Question Type 3: Formulating and solving linear equations in coefficients of polynomials Exercises

Determine the quadratic $f(x)=ax^2+bx+c$ with $c=3$ passing through $(1,6)$ and $(2,11)$.

Determine the equation of the line through $(1,2)$ and $(3,6)$.

The graph of the function $q(x)=ax^2+bx+1$ passes through the points $(1,4)$ and $(2,9)$. Find the values of $a$ and $b$.

Given $s(x)=ax^2+bx-1$ and $s(1)=2$, $s(2)=9$, and $s(3)=20$, find the values of $a$ and $b$.

Find the quadratic function $p(x) = ax^2 + bx + c$ that passes through the points $(1, 0)$, $(2, 3)$, and $(3, 8)$.

Find the equation of the line passing through the points $(4,0)$ and $(3,1)$.

Determine the quadratic function $f(x)=ax^2+bx+c$ passing through $(0,1)$, $(1,4)$ and $(2,9)$.

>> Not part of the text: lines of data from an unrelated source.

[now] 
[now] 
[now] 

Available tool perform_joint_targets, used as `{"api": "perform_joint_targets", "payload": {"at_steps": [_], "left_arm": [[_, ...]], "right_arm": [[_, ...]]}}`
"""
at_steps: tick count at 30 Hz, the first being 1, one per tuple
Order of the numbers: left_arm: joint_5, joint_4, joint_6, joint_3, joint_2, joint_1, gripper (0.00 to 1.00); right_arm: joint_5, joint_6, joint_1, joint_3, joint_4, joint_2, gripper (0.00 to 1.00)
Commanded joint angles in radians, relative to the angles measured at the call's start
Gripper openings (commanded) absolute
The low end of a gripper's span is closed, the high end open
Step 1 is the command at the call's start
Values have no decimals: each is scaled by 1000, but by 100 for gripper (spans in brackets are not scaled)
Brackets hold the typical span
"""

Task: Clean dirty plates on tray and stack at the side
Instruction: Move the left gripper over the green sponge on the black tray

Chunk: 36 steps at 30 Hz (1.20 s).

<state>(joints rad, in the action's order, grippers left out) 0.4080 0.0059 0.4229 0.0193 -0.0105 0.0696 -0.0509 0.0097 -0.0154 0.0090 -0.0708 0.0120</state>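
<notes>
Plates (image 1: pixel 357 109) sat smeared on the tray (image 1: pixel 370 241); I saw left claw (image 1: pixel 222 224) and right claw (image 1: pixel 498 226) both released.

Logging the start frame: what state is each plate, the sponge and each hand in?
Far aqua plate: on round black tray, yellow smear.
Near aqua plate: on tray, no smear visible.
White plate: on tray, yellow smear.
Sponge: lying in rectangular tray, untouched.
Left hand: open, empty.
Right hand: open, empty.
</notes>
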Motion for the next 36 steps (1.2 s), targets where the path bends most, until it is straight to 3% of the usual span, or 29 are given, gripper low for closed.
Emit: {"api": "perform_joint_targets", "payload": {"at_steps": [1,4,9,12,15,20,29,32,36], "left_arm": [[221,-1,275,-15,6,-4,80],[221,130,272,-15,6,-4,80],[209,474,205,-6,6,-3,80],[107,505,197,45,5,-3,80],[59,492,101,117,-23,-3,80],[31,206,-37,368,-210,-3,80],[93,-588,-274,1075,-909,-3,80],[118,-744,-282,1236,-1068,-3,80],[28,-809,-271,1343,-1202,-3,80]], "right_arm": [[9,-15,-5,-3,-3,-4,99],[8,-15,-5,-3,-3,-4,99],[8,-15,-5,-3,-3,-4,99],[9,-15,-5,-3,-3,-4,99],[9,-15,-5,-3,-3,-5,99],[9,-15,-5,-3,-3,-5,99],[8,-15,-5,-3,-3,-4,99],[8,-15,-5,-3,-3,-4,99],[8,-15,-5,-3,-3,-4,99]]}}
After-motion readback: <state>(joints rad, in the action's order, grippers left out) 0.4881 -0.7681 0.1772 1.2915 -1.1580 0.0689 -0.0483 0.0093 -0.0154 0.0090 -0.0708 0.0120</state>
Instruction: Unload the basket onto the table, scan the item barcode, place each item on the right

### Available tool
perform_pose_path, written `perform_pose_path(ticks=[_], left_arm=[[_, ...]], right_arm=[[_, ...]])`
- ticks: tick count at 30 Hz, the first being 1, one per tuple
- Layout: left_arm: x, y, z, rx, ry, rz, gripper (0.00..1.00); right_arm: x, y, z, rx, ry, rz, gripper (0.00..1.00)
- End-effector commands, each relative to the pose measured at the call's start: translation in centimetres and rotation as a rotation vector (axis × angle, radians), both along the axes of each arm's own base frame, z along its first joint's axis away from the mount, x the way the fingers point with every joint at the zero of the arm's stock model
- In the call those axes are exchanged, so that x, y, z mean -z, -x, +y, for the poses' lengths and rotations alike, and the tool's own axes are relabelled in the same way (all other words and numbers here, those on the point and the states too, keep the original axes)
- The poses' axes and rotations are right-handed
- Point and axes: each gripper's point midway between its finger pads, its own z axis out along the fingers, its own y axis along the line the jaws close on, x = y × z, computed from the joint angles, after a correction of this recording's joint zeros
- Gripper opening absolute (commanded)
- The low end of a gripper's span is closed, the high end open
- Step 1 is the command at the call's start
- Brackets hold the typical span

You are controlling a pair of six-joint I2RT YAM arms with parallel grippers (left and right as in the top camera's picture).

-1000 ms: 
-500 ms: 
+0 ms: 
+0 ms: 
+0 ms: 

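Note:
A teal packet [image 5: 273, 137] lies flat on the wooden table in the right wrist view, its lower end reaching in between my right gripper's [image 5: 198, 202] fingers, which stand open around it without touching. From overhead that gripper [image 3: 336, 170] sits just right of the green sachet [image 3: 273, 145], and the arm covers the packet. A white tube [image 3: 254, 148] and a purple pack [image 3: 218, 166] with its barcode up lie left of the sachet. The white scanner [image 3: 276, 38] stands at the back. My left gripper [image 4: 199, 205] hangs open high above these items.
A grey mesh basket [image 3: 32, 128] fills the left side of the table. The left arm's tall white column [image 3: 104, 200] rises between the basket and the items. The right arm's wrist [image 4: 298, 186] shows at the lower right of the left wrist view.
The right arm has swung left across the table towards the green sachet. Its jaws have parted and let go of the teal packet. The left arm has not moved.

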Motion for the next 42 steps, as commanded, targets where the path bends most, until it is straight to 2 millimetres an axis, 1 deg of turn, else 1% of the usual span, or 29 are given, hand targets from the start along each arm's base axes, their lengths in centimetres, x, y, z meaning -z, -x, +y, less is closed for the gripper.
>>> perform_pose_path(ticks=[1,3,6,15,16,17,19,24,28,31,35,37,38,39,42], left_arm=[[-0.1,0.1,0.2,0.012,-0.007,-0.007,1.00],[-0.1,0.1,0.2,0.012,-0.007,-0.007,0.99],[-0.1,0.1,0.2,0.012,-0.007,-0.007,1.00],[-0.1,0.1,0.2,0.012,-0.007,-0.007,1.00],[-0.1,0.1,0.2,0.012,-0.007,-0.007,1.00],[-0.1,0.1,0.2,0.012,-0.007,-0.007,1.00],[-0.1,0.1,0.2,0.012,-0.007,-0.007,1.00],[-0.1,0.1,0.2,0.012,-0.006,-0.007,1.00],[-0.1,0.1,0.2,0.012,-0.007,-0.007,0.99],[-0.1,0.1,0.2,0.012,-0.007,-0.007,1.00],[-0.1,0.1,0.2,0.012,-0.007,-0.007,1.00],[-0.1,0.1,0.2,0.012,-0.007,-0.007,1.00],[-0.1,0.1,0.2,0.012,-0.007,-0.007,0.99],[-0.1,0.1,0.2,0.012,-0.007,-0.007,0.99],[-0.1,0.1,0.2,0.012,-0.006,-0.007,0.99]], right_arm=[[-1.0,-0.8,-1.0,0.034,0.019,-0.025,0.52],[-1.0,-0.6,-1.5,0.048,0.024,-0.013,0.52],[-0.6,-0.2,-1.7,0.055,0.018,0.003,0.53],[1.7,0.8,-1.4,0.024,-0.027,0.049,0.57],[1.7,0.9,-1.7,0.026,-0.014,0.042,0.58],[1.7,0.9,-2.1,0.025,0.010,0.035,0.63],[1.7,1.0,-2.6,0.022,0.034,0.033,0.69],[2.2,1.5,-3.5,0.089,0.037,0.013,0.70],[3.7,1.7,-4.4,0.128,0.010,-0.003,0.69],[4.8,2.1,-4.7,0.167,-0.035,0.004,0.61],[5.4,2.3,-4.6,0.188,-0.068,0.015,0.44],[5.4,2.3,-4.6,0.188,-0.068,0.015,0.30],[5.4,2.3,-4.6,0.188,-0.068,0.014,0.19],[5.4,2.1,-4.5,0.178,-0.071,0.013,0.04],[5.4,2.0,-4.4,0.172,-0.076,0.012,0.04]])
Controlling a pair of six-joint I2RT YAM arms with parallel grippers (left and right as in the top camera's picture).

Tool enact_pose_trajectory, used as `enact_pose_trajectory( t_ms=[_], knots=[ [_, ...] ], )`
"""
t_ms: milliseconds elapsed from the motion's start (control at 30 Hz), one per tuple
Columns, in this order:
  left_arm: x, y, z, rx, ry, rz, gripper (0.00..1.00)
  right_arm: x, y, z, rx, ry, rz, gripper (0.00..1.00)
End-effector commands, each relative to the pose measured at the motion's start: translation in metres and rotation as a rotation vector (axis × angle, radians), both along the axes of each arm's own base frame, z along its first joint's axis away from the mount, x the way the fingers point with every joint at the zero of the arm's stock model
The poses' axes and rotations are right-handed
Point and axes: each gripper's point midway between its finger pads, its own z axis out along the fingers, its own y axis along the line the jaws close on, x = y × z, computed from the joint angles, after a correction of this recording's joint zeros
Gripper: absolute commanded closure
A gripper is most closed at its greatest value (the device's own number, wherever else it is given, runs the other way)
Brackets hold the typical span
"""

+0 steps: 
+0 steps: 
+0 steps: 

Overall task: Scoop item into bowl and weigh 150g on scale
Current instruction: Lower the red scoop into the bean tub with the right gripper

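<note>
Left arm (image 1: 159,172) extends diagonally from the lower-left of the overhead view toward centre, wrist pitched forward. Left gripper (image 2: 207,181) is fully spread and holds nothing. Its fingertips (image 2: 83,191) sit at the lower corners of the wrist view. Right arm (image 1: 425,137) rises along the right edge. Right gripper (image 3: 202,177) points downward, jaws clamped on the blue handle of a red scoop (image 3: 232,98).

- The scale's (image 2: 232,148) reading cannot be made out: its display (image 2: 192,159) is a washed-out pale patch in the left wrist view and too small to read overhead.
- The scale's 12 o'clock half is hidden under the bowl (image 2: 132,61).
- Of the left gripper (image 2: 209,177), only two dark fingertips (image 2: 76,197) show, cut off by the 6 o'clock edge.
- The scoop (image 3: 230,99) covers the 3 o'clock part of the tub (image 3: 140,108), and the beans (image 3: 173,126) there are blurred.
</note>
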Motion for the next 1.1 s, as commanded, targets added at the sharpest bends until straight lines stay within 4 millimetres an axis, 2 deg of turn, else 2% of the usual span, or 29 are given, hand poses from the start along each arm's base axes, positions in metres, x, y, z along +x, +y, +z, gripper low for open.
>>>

Find the quadratic $f(x) = ax^2 + bx + c$ satisfying $f(1) = 3$, $f(2) = 8$, and $f(-1) = 5$.

The function $r$ is defined by $r(x)=2x^2+bx+c$, where $b, c \in \mathbb{R}$.

Given that $r(1)=5$, $r(2)=12$, and $r(3)=23$, find the expression for $r(x)$.

Find the function of the form $h(x)=ax^2+bx+c$ passing through $(0,-2)$, $(1,-1)$ and $(3,7)$.

Find the equation of the line passing through $(-2,5)$ and $(4,-1)$. Give your answer in the form $y = mx + c$.